[Opening EXTRACTED RECORDS section]

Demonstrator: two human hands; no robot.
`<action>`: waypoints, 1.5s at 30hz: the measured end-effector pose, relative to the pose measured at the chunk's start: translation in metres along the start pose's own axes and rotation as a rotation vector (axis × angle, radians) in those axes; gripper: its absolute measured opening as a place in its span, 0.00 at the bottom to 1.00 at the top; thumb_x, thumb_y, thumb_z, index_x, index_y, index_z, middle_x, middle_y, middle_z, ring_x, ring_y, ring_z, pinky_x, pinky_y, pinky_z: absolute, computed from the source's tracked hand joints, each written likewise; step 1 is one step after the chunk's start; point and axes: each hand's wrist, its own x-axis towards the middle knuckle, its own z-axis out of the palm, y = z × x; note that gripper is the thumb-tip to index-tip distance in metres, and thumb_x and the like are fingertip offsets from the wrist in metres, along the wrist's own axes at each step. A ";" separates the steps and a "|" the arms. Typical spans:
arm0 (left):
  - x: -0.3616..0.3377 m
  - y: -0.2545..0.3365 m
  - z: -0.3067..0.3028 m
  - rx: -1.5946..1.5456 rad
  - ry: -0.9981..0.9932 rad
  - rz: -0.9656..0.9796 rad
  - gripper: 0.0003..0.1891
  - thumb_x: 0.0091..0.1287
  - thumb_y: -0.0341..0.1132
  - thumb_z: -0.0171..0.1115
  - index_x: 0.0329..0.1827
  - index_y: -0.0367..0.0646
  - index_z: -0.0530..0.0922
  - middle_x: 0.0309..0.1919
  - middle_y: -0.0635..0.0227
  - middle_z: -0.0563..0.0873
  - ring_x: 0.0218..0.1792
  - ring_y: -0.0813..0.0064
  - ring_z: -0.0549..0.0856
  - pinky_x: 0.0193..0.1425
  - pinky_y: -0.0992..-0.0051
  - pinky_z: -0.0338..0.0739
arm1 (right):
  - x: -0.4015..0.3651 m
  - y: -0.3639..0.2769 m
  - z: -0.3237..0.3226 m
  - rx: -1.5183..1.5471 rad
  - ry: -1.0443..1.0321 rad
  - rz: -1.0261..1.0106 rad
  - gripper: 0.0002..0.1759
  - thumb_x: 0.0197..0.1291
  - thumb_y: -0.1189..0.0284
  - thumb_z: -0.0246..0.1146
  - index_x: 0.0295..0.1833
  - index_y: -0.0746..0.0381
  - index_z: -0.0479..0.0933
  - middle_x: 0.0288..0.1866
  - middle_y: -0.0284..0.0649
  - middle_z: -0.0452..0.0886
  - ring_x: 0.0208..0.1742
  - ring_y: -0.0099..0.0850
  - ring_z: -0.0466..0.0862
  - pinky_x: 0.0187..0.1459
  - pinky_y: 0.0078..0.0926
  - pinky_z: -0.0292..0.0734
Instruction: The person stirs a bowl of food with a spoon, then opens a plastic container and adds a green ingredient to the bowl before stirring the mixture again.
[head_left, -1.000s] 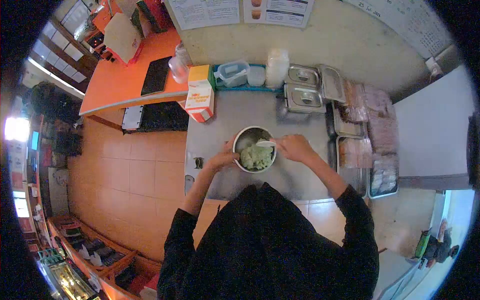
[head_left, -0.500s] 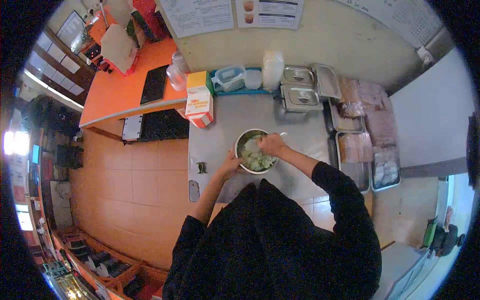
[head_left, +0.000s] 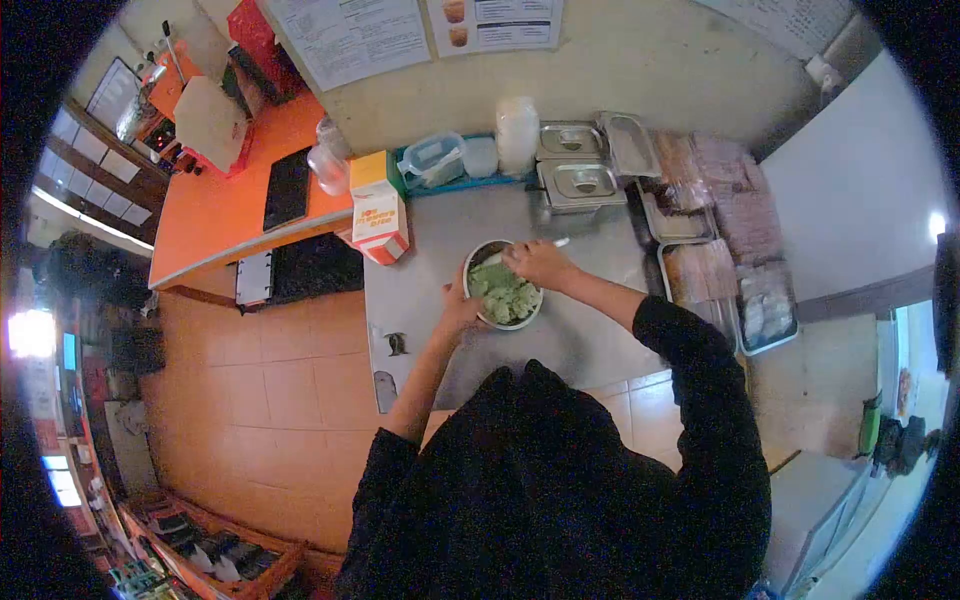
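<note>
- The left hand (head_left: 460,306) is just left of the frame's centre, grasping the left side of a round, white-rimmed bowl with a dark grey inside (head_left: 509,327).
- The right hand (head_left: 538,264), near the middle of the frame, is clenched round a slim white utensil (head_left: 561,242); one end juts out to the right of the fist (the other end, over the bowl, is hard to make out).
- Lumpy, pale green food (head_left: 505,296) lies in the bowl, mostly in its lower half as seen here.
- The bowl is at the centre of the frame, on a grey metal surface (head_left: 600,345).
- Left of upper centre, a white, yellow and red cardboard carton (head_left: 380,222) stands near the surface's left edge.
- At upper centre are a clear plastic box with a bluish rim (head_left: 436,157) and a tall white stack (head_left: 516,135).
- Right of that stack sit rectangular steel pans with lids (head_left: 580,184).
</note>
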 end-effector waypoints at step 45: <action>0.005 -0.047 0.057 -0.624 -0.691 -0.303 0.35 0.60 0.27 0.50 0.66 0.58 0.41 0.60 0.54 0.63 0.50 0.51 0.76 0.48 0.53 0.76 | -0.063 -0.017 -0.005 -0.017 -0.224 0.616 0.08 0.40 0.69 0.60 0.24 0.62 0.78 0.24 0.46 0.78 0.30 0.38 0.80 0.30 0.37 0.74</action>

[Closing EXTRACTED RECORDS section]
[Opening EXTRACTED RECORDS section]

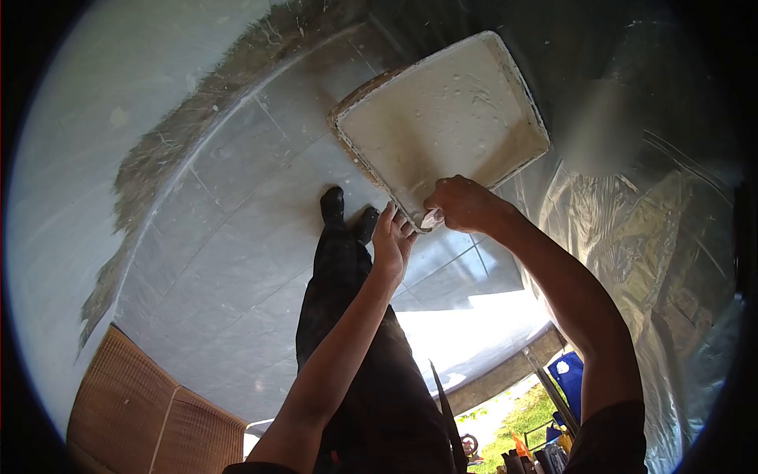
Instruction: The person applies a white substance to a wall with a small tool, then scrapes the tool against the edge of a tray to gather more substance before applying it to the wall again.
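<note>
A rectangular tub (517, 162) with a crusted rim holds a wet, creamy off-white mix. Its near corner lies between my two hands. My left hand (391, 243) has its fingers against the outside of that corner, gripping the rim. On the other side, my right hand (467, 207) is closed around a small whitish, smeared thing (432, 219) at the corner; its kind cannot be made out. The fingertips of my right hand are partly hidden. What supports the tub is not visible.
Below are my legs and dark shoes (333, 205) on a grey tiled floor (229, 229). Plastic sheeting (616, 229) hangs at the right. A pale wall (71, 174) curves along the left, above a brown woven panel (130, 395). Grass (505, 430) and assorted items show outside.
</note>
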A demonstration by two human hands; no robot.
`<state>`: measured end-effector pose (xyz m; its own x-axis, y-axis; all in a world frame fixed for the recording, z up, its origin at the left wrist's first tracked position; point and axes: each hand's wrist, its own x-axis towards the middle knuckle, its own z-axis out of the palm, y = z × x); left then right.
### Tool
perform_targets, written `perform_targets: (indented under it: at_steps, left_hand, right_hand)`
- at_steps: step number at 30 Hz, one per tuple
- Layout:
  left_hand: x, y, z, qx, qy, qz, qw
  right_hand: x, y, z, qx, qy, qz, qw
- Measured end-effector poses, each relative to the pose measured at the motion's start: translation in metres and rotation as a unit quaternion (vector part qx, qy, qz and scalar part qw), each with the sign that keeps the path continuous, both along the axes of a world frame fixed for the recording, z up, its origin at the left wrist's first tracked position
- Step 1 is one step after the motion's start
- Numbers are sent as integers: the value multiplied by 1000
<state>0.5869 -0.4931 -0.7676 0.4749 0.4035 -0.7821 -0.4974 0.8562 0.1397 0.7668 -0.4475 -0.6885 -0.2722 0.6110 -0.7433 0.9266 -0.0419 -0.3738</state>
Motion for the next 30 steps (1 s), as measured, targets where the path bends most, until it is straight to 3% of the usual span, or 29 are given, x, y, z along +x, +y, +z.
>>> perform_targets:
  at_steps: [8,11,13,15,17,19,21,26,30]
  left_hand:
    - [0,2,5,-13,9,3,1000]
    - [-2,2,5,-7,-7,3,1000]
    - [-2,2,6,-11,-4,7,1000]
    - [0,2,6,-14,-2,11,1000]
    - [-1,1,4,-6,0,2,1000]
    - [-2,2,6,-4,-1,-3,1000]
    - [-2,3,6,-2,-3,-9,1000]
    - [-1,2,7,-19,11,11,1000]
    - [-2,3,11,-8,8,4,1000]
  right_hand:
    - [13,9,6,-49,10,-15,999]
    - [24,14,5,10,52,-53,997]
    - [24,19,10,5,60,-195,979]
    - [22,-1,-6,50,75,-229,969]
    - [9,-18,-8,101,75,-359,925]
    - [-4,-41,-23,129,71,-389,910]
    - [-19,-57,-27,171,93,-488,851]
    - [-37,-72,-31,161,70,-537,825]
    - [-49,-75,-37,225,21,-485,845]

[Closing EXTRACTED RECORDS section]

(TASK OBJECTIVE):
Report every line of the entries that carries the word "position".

(TASK ANSWER):
`<state>`: measured end-effector pose (xyz m; its own x-axis, y-axis; all in a world frame fixed for the recording, z up, its origin at the left wrist's first tracked position; point and axes: each hand's wrist, its own x-axis towards the middle knuckle, its own z-axis out of the palm, y = z × x); left then right.
- Measured end-effector poses, each relative to the pose measured at the motion's start: translation in metres and rotation as a unit quaternion (vector part qx, qy, qz and scalar part qw), each with the sign that keeps the path continuous, both along the axes of a world frame fixed for the recording, z up, its origin at the left wrist's first tracked position

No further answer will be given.